| EXERCISE GOAL |
Reproduce the data that follows in its entirety, character for character.
****
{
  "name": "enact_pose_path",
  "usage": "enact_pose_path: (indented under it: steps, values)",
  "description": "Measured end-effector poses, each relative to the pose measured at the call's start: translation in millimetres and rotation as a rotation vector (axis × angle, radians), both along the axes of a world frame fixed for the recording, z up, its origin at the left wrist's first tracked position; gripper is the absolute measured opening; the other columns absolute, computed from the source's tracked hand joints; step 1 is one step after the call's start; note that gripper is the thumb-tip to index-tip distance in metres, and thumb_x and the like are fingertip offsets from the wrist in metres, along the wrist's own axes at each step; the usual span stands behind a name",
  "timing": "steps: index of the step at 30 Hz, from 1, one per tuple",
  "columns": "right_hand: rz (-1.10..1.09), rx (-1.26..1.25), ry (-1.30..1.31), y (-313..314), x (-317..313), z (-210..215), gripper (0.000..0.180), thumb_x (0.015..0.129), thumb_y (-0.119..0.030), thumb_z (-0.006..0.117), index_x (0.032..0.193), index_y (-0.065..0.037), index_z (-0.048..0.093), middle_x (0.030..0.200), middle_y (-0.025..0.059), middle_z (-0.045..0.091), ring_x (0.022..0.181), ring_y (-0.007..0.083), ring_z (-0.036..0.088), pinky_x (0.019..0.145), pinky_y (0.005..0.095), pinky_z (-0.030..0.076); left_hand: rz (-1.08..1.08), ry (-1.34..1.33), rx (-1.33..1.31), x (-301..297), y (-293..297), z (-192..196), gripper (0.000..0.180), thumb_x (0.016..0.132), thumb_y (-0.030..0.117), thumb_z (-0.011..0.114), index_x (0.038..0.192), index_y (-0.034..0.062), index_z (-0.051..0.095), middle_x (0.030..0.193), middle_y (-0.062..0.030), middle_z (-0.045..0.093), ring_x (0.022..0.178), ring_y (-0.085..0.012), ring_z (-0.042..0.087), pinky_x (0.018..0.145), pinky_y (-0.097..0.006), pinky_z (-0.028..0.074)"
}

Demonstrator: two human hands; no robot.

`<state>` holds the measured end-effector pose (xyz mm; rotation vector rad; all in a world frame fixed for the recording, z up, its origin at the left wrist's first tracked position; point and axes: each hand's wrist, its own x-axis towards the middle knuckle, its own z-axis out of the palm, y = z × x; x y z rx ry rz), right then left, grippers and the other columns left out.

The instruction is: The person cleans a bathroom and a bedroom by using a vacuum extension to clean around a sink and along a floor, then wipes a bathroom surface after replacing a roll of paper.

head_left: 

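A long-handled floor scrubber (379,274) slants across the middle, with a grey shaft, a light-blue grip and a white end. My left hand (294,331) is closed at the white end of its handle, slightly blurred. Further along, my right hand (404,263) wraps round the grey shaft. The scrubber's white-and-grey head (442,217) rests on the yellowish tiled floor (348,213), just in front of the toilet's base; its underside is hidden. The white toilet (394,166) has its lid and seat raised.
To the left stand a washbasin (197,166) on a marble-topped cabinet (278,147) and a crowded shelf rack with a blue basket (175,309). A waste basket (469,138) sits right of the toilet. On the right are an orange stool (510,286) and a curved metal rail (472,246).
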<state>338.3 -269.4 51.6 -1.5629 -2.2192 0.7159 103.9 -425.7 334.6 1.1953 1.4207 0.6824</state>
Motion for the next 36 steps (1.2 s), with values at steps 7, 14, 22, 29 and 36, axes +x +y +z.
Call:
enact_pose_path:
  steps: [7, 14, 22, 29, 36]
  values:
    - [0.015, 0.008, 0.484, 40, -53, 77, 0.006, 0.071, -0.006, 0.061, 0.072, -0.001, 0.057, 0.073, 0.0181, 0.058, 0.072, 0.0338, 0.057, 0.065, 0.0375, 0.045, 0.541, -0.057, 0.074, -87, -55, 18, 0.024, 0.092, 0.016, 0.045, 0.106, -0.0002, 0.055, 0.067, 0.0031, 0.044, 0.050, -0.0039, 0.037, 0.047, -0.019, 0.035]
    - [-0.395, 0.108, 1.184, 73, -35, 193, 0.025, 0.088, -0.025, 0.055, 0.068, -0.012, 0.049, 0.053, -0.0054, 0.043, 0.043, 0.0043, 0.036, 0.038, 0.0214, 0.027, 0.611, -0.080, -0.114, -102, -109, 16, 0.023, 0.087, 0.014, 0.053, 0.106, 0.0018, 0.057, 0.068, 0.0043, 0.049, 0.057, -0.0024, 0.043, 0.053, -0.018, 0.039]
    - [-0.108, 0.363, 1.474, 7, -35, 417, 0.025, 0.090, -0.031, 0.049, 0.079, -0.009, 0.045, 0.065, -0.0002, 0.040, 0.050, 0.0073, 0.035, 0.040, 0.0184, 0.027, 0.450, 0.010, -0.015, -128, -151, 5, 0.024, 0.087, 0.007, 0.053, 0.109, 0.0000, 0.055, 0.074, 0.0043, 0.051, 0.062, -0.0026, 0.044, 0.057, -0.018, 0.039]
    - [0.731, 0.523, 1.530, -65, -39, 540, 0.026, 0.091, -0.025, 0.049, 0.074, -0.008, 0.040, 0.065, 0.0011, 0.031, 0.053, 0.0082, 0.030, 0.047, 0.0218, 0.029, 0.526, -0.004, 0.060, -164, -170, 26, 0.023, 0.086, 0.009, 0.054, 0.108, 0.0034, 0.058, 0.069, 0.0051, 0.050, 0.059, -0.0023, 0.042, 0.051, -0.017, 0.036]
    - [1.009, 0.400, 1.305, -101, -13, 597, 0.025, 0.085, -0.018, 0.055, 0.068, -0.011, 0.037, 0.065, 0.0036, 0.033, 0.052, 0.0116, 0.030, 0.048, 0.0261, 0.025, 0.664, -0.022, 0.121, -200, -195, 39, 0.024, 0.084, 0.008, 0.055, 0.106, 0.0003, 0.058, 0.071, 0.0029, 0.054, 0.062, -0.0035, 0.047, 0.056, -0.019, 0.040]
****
| RESPONSE TO THE EXERCISE |
{
  "name": "enact_pose_path",
  "usage": "enact_pose_path: (indented under it: steps, values)",
  "description": "Measured end-effector poses, each relative to the pose measured at the call's start: translation in millimetres and rotation as a rotation vector (axis × angle, radians), both along the axes of a world frame fixed for the recording, z up, its origin at the left wrist's first tracked position; gripper is the absolute measured opening; the other columns absolute, computed from the source's tracked hand joints; step 1 is one step after the call's start; note that gripper is the thumb-tip to index-tip distance in metres, and thumb_x and the like are fingertip offsets from the wrist in metres, along the wrist's own axes at each step; the usual span stands behind a name",
  "timing": "steps: index of the step at 30 Hz, from 1, one per tuple",
  "columns": "right_hand: rz (-1.10..1.09), rx (-1.26..1.25), ry (-1.30..1.31), y (-313..314), x (-317..313), z (-210..215), gripper (0.000..0.180), thumb_x (0.015..0.129), thumb_y (-0.119..0.030), thumb_z (-0.006..0.117), index_x (0.032..0.193), index_y (-0.065..0.037), index_z (-0.048..0.093), middle_x (0.030..0.200), middle_y (-0.025..0.059), middle_z (-0.045..0.091), ring_x (0.022..0.181), ring_y (-0.007..0.083), ring_z (-0.036..0.088), pinky_x (0.019..0.145), pinky_y (0.005..0.095), pinky_z (-0.030..0.076); left_hand: rz (-1.08..1.08), ry (-1.34..1.33), rx (-1.33..1.31), x (-301..297), y (-293..297), z (-192..196), gripper (0.000..0.180), thumb_x (0.016..0.132), thumb_y (-0.030..0.117), thumb_z (-0.011..0.114), index_x (0.038..0.192), index_y (-0.034..0.062), index_z (-0.051..0.095), middle_x (0.030..0.193), middle_y (-0.062..0.030), middle_z (-0.045..0.093), ring_x (0.022..0.178), ring_y (-0.085..0.012), ring_z (-0.042..0.087), pinky_x (0.018..0.145), pinky_y (-0.097..0.006), pinky_z (-0.028..0.074)"
}

Demonstrator: two human hands; no robot.

`<state>` holds the measured end-effector pose (xyz mm; rotation vector rad; all in a world frame fixed for the recording, z up, its origin at the left wrist's first tracked position; point and axes: each hand's wrist, its own x-axis towards the middle knuckle, its own z-axis out of the palm, y = z × x; x y z rx ry rz), right then left, grippers and the other columns left out.

The instruction is: The person cleans a bathroom and a bedroom by using a vacuum extension to clean around a sink and along a floor, then wipes a bathroom surface after replacing a roll of paper.

head_left: 

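A long-handled floor scrubber (379,274) slants across the middle, with a grey shaft, a light-blue grip and a white end. My left hand (294,331) is closed at the white end of its handle, slightly blurred. Further along, my right hand (404,263) wraps round the grey shaft. The scrubber's white-and-grey head (442,217) rests on the yellowish tiled floor (348,213), just in front of the toilet's base; its underside is hidden. The white toilet (394,166) has its lid and seat raised.
To the left stand a washbasin (197,166) on a marble-topped cabinet (278,147) and a crowded shelf rack with a blue basket (175,309). A waste basket (469,138) sits right of the toilet. On the right are an orange stool (510,286) and a curved metal rail (472,246).
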<state>338.3 -269.4 51.6 -1.5629 -2.2192 0.7159 103.9 -425.7 334.6 1.1953 1.4207 0.6824</state>
Motion for the next 36 steps (1.2 s), with values at steps 7, 14, 22, 29 and 36, axes +x +y +z.
Call:
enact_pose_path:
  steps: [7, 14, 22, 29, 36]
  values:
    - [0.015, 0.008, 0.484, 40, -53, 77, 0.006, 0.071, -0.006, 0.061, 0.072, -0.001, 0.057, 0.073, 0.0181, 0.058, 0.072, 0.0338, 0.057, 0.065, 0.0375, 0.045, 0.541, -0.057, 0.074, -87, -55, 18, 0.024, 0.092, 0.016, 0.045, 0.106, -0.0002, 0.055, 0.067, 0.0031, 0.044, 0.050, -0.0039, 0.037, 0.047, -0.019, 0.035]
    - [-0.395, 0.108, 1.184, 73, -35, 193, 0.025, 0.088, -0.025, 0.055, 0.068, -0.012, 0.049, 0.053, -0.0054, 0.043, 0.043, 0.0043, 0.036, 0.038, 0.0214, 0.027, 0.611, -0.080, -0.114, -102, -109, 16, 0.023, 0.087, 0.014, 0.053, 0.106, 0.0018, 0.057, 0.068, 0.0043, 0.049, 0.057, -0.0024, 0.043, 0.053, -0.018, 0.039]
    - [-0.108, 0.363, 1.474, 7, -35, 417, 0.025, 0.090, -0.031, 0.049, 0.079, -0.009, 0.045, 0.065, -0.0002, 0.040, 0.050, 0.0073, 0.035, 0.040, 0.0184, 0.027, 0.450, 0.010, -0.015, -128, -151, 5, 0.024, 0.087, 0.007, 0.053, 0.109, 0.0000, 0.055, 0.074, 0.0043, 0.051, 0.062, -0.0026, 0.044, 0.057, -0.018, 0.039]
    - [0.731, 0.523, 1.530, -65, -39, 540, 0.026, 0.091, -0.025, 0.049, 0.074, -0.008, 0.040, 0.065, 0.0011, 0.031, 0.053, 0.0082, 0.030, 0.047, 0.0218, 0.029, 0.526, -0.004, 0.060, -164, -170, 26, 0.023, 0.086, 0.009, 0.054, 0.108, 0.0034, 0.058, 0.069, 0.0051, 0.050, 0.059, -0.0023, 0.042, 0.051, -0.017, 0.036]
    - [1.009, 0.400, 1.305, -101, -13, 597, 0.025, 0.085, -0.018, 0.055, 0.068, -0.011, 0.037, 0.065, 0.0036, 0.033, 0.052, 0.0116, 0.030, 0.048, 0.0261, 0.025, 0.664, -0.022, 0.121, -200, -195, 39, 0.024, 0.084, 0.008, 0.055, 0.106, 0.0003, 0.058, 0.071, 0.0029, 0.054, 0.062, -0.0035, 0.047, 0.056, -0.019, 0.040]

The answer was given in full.